People are always talking about burning out dirted tanks, but organic soils have some of the highest rated CEC's out of all soils, so essentially they should be able to store nutrients fairly well if you pick up a dosing regime.... But then why dirt it if you have to supplement over time anyway? May as well just use an attractive sand and dose straight away..... 

The only other large thing I can see is the larger surface area/porous space on flourite/eco-comp should allow lots of microbial activity which in turn will contribute to nutrient cycling. To be fair to Seachem and Caribsea, they don't claim a high CEC on their websites.... 

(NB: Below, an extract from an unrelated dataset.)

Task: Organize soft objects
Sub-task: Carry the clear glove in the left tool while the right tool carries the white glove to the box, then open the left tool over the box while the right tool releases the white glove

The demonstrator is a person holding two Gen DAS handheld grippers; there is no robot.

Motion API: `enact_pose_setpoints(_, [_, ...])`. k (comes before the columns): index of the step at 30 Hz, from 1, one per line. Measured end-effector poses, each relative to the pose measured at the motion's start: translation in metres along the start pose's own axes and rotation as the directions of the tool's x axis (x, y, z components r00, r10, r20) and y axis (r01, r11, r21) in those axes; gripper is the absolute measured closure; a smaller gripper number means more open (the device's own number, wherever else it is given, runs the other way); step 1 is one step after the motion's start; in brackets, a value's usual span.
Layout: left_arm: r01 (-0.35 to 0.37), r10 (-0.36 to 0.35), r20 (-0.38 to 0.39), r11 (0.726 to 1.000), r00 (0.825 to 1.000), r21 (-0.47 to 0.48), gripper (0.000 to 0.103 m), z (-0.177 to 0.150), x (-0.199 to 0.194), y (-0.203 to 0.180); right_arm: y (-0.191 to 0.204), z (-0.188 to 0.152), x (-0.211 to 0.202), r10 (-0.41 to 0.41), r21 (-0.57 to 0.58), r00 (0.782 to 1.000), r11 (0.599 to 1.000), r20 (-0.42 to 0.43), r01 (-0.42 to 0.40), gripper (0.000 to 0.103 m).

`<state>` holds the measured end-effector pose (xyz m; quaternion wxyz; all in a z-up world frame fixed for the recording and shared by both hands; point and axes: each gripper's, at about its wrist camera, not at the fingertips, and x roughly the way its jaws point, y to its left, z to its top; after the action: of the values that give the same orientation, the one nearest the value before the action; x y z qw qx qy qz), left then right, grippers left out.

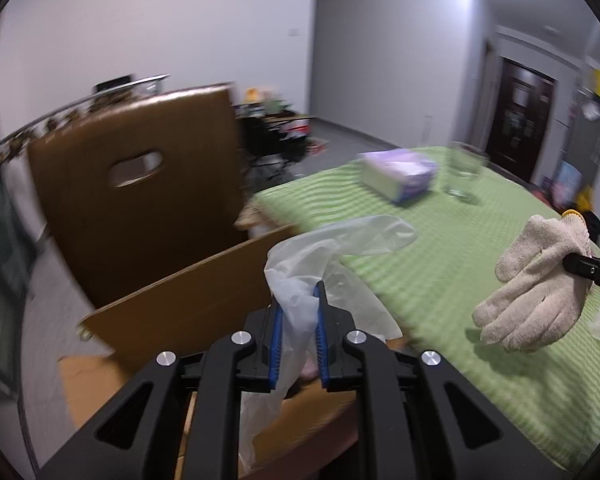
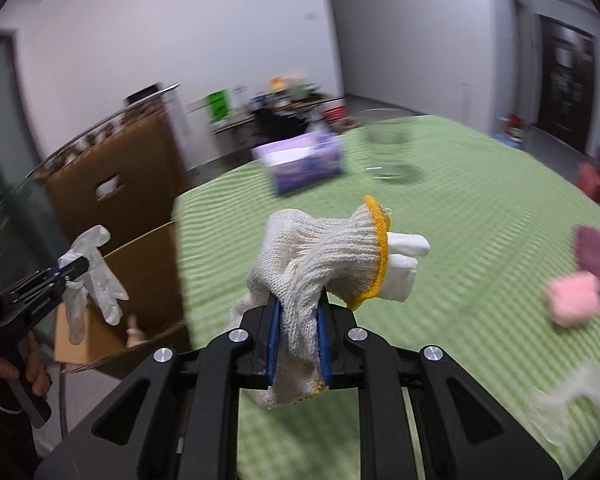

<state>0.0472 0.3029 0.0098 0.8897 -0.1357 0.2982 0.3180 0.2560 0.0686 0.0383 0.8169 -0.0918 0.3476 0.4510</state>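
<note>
Two claws, each clamped on one glove: left claw (image 1: 298, 316) holds a clear glove (image 1: 332, 248) over one open box (image 1: 172, 300), right claw (image 2: 298, 320) a knit glove (image 2: 320, 248) above the green worktop (image 2: 480, 208).

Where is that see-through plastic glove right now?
The plastic glove hangs pinched in the left claw, over the open cardboard box beside the green table.

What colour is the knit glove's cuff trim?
Yellow trim on the white knit glove; clearest in the right wrist view.
</note>
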Motion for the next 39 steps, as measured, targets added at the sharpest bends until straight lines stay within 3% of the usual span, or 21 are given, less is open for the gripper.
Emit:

Did us hobbyists pick up the CEC term when reading about higher pour space? Because if the results Seatle posted are correct, our "planted" tank substrates aren't what we thing. Regardless, if the particle or pour is not negatively charged, it has no CEC anyway... Maybe I'll have to to a meta-analysis on the matter and swing back a later date with some results.


----------



## Seattle_Aquarist (Jun 15, 2008)

Hi @Quagulator,

I believe that ADA Amazonia has a CEC in the mid-20's; it is believed to be composed of rice patty soil.


----------



## Quagulator (May 4, 2015)

Seattle_Aquarist said:


> Hi @Quagulator,
> 
> I believe that ADA Amazonia has a CEC in the mid-20's; it is believed to be composed of rice patty soil.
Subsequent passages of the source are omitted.